WHAT NEEDS TO BE DONE
Below are some records. Return exactly their lines from the one containing "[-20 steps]" through the one containing "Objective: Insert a", and drop the pictures.

*** Block opens ***

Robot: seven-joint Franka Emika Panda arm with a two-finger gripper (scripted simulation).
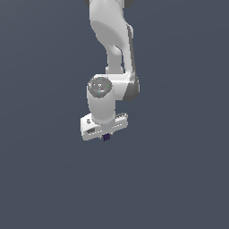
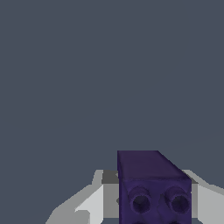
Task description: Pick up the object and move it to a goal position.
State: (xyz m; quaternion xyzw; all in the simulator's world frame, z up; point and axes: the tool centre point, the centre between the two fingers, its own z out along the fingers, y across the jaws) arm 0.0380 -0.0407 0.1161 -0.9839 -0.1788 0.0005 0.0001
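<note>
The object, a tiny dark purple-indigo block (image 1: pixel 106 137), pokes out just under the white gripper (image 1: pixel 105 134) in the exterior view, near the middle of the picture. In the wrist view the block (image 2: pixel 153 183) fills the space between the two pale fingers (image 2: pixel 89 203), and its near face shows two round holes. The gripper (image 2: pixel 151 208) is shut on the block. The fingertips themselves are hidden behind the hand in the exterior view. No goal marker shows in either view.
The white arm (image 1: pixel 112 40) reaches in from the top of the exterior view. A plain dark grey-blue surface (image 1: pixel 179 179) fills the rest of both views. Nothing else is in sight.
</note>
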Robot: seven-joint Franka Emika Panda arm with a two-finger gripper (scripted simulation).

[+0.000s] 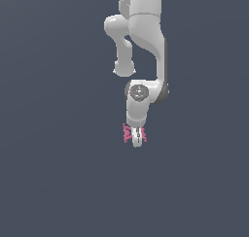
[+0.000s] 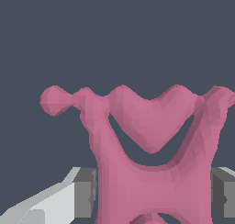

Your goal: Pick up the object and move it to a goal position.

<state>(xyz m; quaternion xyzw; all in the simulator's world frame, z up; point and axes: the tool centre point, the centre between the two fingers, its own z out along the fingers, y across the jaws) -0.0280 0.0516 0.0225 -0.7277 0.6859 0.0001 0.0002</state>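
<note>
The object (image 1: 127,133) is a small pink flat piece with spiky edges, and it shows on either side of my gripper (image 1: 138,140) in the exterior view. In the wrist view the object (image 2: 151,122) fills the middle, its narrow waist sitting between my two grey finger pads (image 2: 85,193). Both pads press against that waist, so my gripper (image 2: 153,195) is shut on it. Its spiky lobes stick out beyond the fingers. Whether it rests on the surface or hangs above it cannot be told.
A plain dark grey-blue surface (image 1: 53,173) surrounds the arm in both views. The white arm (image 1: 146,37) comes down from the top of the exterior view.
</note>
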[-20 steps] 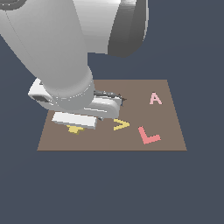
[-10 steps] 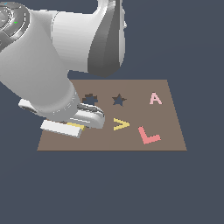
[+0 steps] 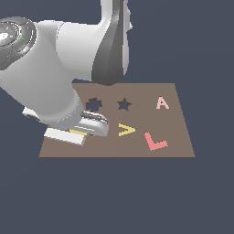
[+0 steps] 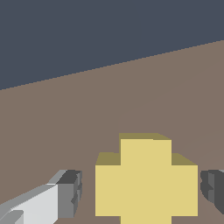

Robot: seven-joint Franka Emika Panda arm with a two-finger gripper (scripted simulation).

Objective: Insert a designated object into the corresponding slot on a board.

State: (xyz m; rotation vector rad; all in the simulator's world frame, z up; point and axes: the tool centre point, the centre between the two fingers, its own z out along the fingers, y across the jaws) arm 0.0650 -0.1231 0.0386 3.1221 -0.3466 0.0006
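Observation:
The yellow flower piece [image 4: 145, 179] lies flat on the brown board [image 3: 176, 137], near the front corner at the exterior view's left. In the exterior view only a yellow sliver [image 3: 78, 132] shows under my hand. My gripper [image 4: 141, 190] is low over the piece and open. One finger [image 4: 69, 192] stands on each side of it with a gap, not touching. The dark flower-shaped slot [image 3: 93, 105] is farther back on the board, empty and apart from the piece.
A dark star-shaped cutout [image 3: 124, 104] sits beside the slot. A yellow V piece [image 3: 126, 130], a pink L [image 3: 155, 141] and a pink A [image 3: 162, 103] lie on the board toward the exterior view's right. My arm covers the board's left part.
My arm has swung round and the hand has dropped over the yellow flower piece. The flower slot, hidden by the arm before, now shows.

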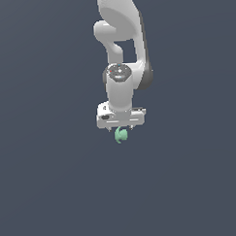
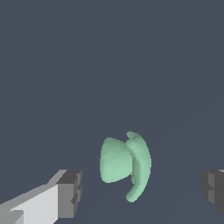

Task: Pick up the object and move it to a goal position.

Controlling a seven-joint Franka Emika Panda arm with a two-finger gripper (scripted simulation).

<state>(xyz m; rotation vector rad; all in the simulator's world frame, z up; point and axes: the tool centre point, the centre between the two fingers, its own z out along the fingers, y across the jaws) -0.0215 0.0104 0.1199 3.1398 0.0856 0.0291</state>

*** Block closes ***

ANSWER BOX
[-20 steps] 
[-10 steps] 
[+0 steps] 
[+0 steps] 

Robot: seven-joint Franka Emika Panda arm with a two-finger gripper (scripted simulation).

Objective: Insert a designated object into the corresponding slot on a board.

The complete answer has been presented.